The purpose of the film is not to solve the mystery of where Chan went and what he was doing, but instead the film serves as a vehicle to express Wang’s thoughts and opinions on being Chinese American. Although Steve says to Jo, “Fuck the identity shit. That was 10 years ago,” I believe that even in 2007, Asian Americans constantly deal with the crisis of creating and accepting their designated identity (Chan is Missing). Are Asian Americans just like apple pies made from Sun Wah Kuu bakery? Are we American by nature with a surprising Asian twist? Is this the same as chow mein sandwiches? I wonder how individuals can ascertain the best way to assimilate into white American culture without losing their own thousands of years of history and heritage. I don’t think it is easy as pie.
Sunday, February 3, 2008
Chan is Missing Response
“I guess I’m not Chinese enough. I can’t accept a mystery without a solution,” comments Jo at the end of the film Chan is Missing (Chan is Missing).
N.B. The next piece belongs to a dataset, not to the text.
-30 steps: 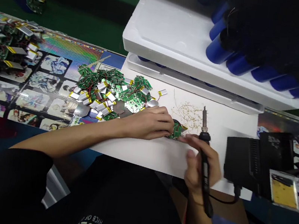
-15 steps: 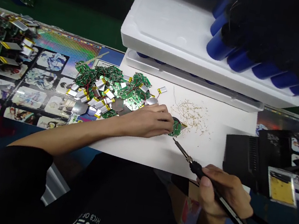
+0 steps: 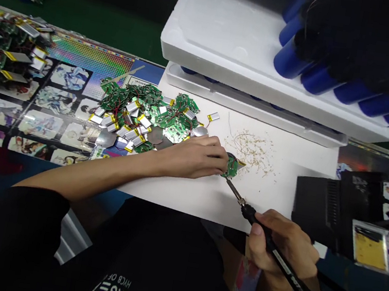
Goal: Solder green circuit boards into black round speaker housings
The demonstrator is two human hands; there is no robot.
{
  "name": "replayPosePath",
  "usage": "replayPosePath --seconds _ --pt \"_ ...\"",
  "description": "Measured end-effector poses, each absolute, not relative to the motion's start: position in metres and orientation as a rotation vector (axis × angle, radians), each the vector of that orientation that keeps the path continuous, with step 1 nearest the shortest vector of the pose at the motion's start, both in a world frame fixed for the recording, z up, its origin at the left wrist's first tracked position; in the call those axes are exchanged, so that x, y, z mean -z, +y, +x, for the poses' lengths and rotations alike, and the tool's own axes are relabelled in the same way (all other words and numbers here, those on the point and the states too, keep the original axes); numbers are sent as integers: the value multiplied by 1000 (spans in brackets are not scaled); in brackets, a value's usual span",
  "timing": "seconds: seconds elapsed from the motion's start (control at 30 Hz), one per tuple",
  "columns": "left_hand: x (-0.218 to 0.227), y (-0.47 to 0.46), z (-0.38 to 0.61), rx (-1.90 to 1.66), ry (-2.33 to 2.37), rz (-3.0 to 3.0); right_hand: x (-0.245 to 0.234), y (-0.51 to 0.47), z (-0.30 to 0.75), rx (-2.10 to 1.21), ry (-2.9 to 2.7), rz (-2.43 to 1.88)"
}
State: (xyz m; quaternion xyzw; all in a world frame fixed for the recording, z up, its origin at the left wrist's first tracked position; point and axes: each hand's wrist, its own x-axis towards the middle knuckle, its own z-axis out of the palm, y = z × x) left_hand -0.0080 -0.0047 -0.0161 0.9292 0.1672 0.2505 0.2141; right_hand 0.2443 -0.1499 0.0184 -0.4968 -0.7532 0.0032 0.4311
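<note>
My left hand (image 3: pixel 203 157) is closed on the near-left edge of a small green circuit board (image 3: pixel 232 167) over the white work surface. The fingertips partly hide the board, and a yellow-edged piece sticks out on its right. In my right hand (image 3: pixel 284 243) is a black soldering iron (image 3: pixel 249 213), gripped like a pen. Its metal tip points up and left and is at the board's lower edge; whether it touches, I cannot tell. Left of the board lies a pile of green circuit boards (image 3: pixel 173 130) with small silver battery cells (image 3: pixel 130 134) wired among them.
White foam trays (image 3: pixel 194 56) with blue cylinders (image 3: pixel 292 60) stand at the back. Pale crumbs (image 3: pixel 256 153) and a thin wire lie beyond the board. At the right are a black box (image 3: pixel 313 203) and a yellow sponge (image 3: pixel 370 249). More boards and cells (image 3: pixel 13 53) are heaped far left.
My right hand has moved slightly left, bringing the soldering iron's tip closer to the board's lower edge. My left hand keeps its hold on the board. The whole view has shifted slightly.
</note>
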Motion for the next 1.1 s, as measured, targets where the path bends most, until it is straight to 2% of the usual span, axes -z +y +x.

Perhaps I am not Chinese enough either, because as the film concluded I found myself extremely frustrated over the fact that 90 minutes later, I still did not know what really happened to Chan. Could it be that Wang purposely does not solve the mystery of the film? Peter Feng writes in “Being Chinese American, Becoming Asian American: Chan is Missing” that “Jo is willing to wait and see what happens next, what kind of film this is ‘becoming’” (Feng 193). By not tying up all the loose ends of the film or neatly concluding Jo’s mystery, Wang suggests to the audience that the Asian American identity is one that is constantly morphing, changing, “becoming.” It cannot be simply created and established, just like Chan cannot easily be located. Both Chan and the Asian American identity are elusive entities, and similar to the complicated and confusing secrets Chan kept from Jo and Steve, establishing what it means to be “Asian American” is surprisingly problematic and convoluted.